ESiWACE success story: Improving weather and climate forecasting with a new NEMO configuration
Highlighted Centre of Excellence
ESiWACE, the “Centre of Excellence in Simulation of Weather and Climate in Europe” has been funded by the European Commission to substantially improve efficiency and productivity of numerical weather and climate simulation. Overall, the Centre of Excellence prepares the European weather and climate community to make use of future exascale systems in a co-design effort involving modelling groups, computer scientists and HPC industry. .
Organisations & Codes Involved:
Atos Center for Excellence in Performance Programming (CEPP) provides expertise and services in High Performance Computing, Artificial Intelligence and Quantum Computing.
LOCEAN laboratory, part of the CNRS-IPSL, conducts studies on the physical and biogeochemical processes of the ocean and their role in climate in interaction with marine ecosystems.
CERFACS research center is specialized in modelling and numerical simulation, through its facilities and expertise in high-performance computing.
CHALLENGE:
A key model for weather and climate comprehension is NEMO (Nucleus for European Modelling of the Ocean), a modelling framework for research activities and forecasting services in ocean and climate sciences. NEMO is used by a wide variety of applications at global or regional focus, with different resolutions, different numerical schemes, parameterizations and therefore with different performance constraints. The technical challenge here was to find a way to ease the profiling and benchmarking of NEMO for its versatile uses in order to increase the performance of this framework.
SOLUTION:
In response to this challenge, ESiWACE has developed a new configuration, adapted to HPC benchmarking, that is polymorphic and can very simply reproduce any use of NEMO.
Thanks to a close collaboration between the Atos CEPP, LOCEAN and CERFACS, a dedicated configuration of NEMO to ease its profiling and benchmarking has been set up.
Many tests of this configuration, including large-scale experiments on the Atos Bull supercomputers at Météo France and CEA’s Very Large Computing Centre (TGCC) have been performed. This resulted in several optimisations improving the performance of the NEMO code in this configuration by up to 38%.
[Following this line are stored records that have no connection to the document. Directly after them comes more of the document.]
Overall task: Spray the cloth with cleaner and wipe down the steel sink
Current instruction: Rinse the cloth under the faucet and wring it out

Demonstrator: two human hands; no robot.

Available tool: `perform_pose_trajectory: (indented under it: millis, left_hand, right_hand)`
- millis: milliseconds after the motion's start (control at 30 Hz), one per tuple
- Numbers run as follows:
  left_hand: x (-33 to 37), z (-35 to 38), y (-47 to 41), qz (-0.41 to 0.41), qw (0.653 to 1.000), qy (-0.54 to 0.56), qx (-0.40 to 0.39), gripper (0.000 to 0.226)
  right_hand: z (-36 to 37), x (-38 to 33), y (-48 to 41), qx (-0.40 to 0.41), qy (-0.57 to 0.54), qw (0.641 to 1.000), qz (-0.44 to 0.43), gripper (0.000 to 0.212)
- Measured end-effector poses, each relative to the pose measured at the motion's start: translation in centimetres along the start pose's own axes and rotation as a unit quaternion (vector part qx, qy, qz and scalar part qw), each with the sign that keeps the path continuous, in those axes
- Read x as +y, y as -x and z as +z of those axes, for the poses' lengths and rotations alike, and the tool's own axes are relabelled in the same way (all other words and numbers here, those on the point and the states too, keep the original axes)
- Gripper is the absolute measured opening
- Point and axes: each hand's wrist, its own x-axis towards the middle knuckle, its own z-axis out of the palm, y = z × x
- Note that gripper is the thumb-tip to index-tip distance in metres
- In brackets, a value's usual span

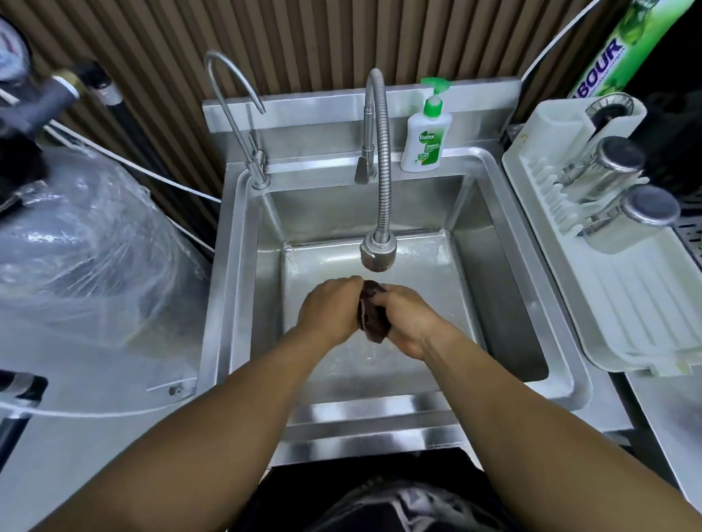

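A dark brown cloth point(373, 314) is bunched up between both of my hands, over the middle of the steel sink point(501, 284) basin. My left hand point(331, 308) grips its left side and my right hand point(409, 319) grips its right side, so only a twisted strip shows between them. The flexible steel faucet point(381, 209) curves down and its head hangs just above the cloth. No spray bottle of cleaner is in sight.
A thin gooseneck tap point(237, 122) stands at the sink's back left, a Dettol pump bottle point(424, 140) at the back ledge. A white drying rack point(620, 264) with steel cups sits right of the sink. A plastic-wrapped tank point(74, 251) stands to the left.
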Motion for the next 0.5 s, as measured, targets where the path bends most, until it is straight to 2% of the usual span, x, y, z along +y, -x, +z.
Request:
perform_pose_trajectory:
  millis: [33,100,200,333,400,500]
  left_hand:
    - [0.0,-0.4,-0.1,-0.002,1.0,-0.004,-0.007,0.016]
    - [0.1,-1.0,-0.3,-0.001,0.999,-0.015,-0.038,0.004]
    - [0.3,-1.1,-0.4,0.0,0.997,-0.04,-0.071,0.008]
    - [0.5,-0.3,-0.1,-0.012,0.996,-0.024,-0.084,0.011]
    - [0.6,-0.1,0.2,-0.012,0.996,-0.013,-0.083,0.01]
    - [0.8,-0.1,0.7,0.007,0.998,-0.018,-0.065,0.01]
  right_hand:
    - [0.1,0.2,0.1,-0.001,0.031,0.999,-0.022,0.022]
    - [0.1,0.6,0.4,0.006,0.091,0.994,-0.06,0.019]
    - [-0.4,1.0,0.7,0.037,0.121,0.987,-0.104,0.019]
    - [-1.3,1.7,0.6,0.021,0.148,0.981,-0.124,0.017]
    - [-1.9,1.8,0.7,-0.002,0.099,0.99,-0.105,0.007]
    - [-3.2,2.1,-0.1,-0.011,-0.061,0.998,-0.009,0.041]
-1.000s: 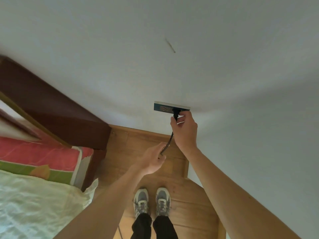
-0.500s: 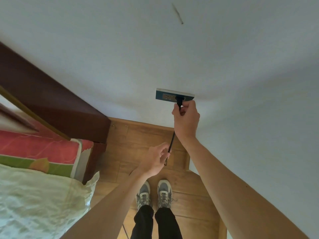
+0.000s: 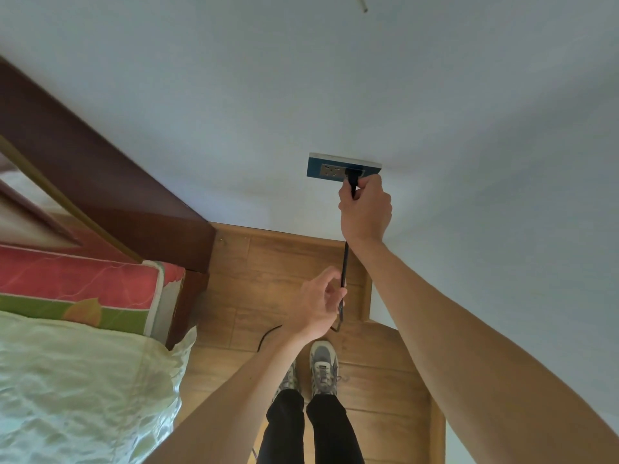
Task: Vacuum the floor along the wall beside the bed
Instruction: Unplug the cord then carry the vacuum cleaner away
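Observation:
A blue wall socket plate (image 3: 323, 169) sits low on the white wall (image 3: 301, 78). A black plug (image 3: 352, 177) is at the plate's right outlet, and my right hand (image 3: 365, 209) pinches it from below. The black power cord (image 3: 344, 266) drops from that hand to my left hand (image 3: 318, 304), which holds it loosely above the wooden floor (image 3: 268, 262). The cord then loops down across the floor boards. The vacuum cleaner itself is out of view.
The bed stands on the left: a dark wooden headboard (image 3: 100, 175), a red and green mattress (image 3: 83, 293) and a pale quilt (image 3: 73, 390). A wall corner juts out at the right (image 3: 371, 296). My own legs and grey shoes (image 3: 323, 366) stand on the floor strip.
The view has tilted down a little, so the socket sits lower in the picture. My left hand has slid slightly along the cord. My right hand stays at the plug.

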Tool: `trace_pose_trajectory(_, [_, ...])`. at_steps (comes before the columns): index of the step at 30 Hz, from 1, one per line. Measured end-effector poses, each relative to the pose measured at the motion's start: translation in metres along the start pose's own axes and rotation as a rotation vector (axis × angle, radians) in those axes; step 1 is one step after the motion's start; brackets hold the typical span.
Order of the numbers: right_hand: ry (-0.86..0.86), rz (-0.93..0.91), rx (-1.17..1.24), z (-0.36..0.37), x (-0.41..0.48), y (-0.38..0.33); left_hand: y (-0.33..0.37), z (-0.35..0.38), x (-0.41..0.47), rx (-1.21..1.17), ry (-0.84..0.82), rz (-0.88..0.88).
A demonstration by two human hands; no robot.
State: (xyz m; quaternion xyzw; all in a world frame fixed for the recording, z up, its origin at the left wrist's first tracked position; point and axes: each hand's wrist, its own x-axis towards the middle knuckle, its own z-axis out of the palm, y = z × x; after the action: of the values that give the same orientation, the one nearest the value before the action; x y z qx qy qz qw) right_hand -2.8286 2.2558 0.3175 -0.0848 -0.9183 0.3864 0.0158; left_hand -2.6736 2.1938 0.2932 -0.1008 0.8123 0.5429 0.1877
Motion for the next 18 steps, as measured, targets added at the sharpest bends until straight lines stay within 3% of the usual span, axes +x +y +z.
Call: trace_pose_trajectory(18, [-0.074,0.000,0.022,-0.006,0.000,-0.004,0.009,-0.019,-0.018,-0.250,-0.087,-0.120])
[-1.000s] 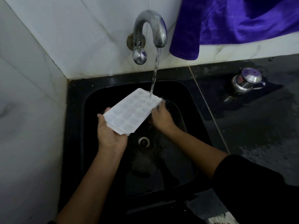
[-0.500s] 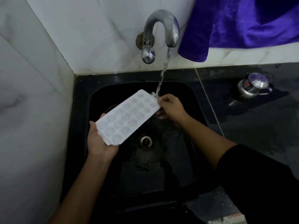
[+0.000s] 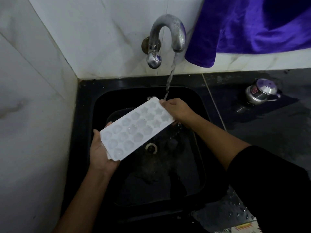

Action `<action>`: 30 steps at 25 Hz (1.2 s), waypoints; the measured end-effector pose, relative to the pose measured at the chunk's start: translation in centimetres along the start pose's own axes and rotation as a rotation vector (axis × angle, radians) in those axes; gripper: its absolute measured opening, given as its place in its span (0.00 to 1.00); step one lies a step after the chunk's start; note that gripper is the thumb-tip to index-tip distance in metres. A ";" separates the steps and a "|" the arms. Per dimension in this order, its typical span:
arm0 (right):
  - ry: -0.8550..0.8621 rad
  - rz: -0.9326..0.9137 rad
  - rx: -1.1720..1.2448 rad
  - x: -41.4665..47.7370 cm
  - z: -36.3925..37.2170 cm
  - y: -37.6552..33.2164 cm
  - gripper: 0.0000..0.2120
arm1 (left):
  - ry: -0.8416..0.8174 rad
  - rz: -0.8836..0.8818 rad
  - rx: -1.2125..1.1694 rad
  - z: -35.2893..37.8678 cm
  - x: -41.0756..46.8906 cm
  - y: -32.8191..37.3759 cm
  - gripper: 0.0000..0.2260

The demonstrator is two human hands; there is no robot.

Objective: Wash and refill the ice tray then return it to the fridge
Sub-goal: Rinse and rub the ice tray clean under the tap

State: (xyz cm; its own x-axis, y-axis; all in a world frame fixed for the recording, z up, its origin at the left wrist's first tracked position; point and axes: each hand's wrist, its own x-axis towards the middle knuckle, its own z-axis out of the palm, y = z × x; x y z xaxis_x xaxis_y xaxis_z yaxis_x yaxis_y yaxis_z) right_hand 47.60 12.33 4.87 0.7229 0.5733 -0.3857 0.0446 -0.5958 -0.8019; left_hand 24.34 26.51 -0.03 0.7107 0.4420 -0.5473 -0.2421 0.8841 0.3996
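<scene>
Overall, scene: a person stands at a black sink, both bare forearms reaching in from 6 o'clock.
Wall: white marbled tiles (image 3: 33,98) fill the 9 o'clock side and run behind the sink at 12 o'clock.
Left hand: the left hand (image 3: 101,148) sits at about 8 o'clock of the basin, palm up under the near end of the tray, fingers and thumb curled round its short edge, gripping it.
Ice tray: the white ice tray (image 3: 137,127) is held in the air over the sink, its long axis running from 8 o'clock up toward 2 o'clock, its rounded and star-shaped cells facing the camera; whether the cells hold water is hard to tell.
Sink: the black sink (image 3: 87,101) is wet inside, and its round metal drain (image 3: 151,147) shows just below the tray's long edge.
Tap: the curved metal tap (image 3: 165,36) at 12 o'clock is running, and the stream of water (image 3: 170,78) falls to the far end of the tray, landing right where the fingers meet it.
Right hand: the right hand (image 3: 176,111) is closed on the tray's far end at 2 o'clock, fingers over the top edge, with a black sleeve (image 3: 269,185) behind the forearm.
Cloth: a purple cloth (image 3: 244,26) hangs on the wall at 1 o'clock, just right of the tap.
Table: the dark table (image 3: 260,132) at 3 o'clock is wet and carries a small steel lidded pot (image 3: 260,91), well apart from the tray.
</scene>
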 end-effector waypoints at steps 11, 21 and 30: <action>-0.160 0.088 0.141 -0.1 -3.1 1.1 0.16 | -0.063 -0.210 0.217 2.7 1.6 0.5 0.28; -0.237 0.096 0.385 -3.6 -1.3 4.1 0.16 | 0.007 0.030 0.128 4.5 6.7 -2.3 0.23; 0.056 0.228 0.562 -2.4 1.6 2.5 0.14 | -0.030 0.017 0.315 4.3 6.9 -6.6 0.24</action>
State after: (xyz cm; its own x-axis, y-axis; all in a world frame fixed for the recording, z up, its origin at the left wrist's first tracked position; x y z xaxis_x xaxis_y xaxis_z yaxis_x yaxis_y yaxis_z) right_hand 44.85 10.34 3.07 0.7070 0.4267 -0.5639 -0.4755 -0.3035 -0.8257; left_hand 33.67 23.09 -3.25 0.7285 0.4475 -0.5186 -0.0407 0.7841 0.6193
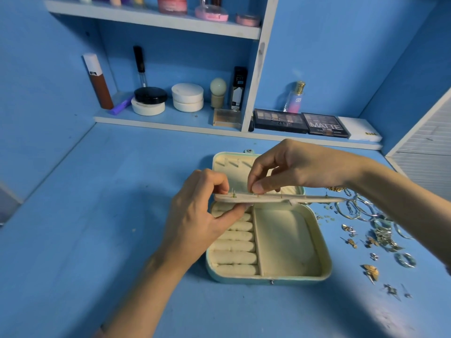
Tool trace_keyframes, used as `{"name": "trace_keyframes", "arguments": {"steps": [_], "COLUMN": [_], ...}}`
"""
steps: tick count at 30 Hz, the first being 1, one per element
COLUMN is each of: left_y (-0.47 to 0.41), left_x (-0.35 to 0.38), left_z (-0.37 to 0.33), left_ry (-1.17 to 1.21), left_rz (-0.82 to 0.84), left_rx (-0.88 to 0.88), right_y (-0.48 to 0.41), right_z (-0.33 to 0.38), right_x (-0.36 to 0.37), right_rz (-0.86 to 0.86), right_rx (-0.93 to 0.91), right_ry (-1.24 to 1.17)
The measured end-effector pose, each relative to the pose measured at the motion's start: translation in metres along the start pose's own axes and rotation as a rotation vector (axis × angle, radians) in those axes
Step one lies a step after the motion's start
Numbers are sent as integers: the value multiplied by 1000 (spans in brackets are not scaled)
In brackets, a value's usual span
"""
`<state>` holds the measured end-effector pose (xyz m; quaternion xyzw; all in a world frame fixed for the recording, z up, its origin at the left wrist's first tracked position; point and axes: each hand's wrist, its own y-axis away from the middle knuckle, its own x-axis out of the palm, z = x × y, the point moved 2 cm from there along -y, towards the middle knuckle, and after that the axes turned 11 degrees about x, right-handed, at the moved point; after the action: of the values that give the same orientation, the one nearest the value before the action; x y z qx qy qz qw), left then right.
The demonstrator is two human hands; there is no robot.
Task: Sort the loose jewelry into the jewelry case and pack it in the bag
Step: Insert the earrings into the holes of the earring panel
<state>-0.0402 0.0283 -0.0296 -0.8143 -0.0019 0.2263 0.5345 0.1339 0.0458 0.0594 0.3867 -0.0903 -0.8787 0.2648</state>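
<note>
Blue painted tabletop [97, 191] standing between blue walls, cosmetics shelves [151, 23] behind. Mint cream-lined jewelry case [324, 254] lying open mid-table. Left hand [202, 215] pinching left end of cream flat earring panel [268, 198], which is hovering level above case, long axis running left-right. Right hand [292, 167] pinching its top. Loose silver-gold jewelry [380, 235] lying right of case.

A solid blue tabletop [97, 215] carries a jewelry case [285, 240] with a pale mint-green shell and plain cream lining. The earring panel [263, 198] above it is the same cream. At the tabletop's right edge, loose jewelry [380, 230] glints silver and gold; one earring [371, 272] near the front right corner appears gold with dark stripes. On the blue, white-edged shelf [158, 125] behind: black palettes [280, 120], a pink-to-violet bottle [294, 98] capped in gold, and a brown tube [97, 81] with a white cap.
</note>
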Motion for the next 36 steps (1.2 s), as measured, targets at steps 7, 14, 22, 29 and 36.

The open source NEMO 4.0, which was released in 2019, benefited from this work and included the following improvements: an automatic MPI sub-domain decomposition, and a rewriting of the communication routines with an optimisation of treatment of the North pole singularity.
Business impact:
Some of the NEMO uses such as weather or climate forecasts are among the key challenges our society must address. Improvements of NEMO numerical performance allow to refine model results, to reduce forecast uncertainties and to better predict high-impact extreme events, thus saving lives. On Earth the Ocean has a huge impact on the atmosphere. Thus, NEMO is widely used coupled with atmospheric models. For example, it is used to simulate ocean eddies, temperature and salinity that play a key role in cyclone intensity and trajectory forecast. Therefore, business impacts of improving NEMO may be indirect but there are significant as they concern everyone and all kinds of companies and entities.
This work benefits society by improving the efficiency and productivity of numerical weather and climate simulation and by preparing them for future exascale systems. It fosters expertise exchanges which enable researchers and industry to be more productive, leading to scientific excellence in Europe, through direct and tight collaborations.
Benefits for further research:
- Simplified profiling and benchmarking of NEMO at different scales to find the most relevant optimisation paths.
- Up to 38% efficiency and scalability increase of NEMO with the optimized configuration on HPC systems.
- Reduction in time/cost of ocean simulations for both research and production purpose improving weather and climate predictions, allowing to protect property, interests and saving lives.